What you have to do |
Using the listing below, print exactly everything from the line with "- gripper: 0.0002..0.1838" down to the line with "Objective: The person", both included, and nothing more.

☆ ☆ ☆ ☆

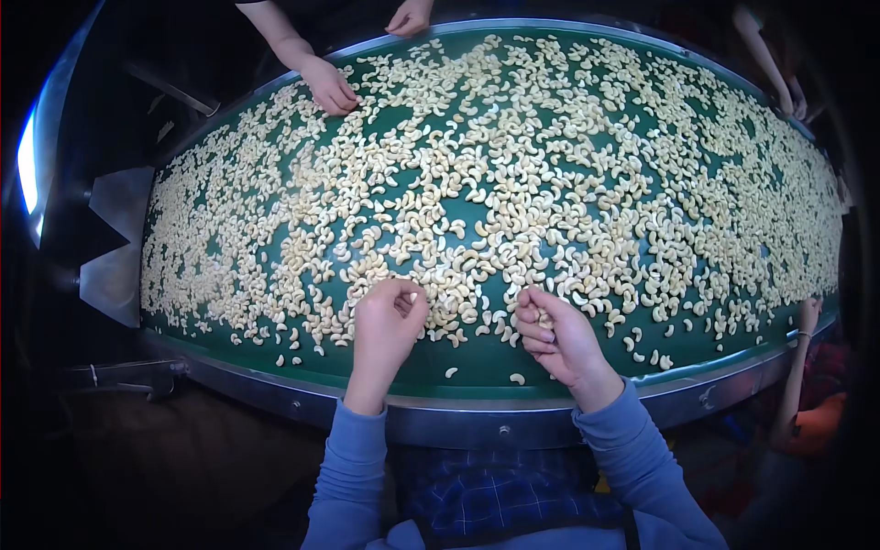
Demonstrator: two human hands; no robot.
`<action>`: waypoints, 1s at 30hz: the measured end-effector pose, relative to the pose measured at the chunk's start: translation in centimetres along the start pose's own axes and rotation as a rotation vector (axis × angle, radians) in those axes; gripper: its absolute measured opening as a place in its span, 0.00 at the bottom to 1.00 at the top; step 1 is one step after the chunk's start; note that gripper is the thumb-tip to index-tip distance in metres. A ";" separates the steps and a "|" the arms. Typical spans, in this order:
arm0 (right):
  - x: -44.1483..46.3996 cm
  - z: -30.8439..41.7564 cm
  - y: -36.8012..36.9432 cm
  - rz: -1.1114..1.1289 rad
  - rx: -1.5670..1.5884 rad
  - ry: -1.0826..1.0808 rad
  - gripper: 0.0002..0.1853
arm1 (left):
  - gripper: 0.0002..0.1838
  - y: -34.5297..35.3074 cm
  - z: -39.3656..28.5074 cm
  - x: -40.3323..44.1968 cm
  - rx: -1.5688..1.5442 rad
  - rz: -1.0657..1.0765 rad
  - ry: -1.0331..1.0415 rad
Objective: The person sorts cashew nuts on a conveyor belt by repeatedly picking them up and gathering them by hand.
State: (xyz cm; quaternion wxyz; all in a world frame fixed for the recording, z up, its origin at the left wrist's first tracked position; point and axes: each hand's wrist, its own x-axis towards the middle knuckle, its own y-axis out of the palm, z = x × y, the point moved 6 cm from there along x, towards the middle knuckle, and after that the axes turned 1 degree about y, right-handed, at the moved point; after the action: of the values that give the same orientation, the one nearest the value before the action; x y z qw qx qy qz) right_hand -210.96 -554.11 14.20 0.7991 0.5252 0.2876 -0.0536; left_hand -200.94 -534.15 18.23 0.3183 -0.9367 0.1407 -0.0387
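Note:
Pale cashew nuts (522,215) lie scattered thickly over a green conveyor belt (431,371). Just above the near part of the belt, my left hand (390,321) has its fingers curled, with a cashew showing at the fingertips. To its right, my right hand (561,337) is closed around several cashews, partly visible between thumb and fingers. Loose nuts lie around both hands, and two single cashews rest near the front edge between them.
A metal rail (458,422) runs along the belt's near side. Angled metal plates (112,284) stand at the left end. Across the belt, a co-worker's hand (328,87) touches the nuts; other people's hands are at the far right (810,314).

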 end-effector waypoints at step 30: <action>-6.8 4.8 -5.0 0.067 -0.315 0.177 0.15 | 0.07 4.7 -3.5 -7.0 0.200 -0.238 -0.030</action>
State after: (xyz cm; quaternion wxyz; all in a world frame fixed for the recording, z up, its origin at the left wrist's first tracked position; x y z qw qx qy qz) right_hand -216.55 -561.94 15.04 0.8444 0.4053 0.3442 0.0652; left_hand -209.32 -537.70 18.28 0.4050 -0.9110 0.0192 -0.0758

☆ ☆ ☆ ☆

Exercise answer |
  - gripper: 0.0002..0.1838
  - y: -34.5297..35.3074 cm
  - z: -39.3656..28.5074 cm
  - x: -40.3323..44.1968 cm
  - rx: -1.5688..1.5442 rad
  - rz: -1.0657..1.0765 rad
  - ry: -1.0331..1.0415 rad
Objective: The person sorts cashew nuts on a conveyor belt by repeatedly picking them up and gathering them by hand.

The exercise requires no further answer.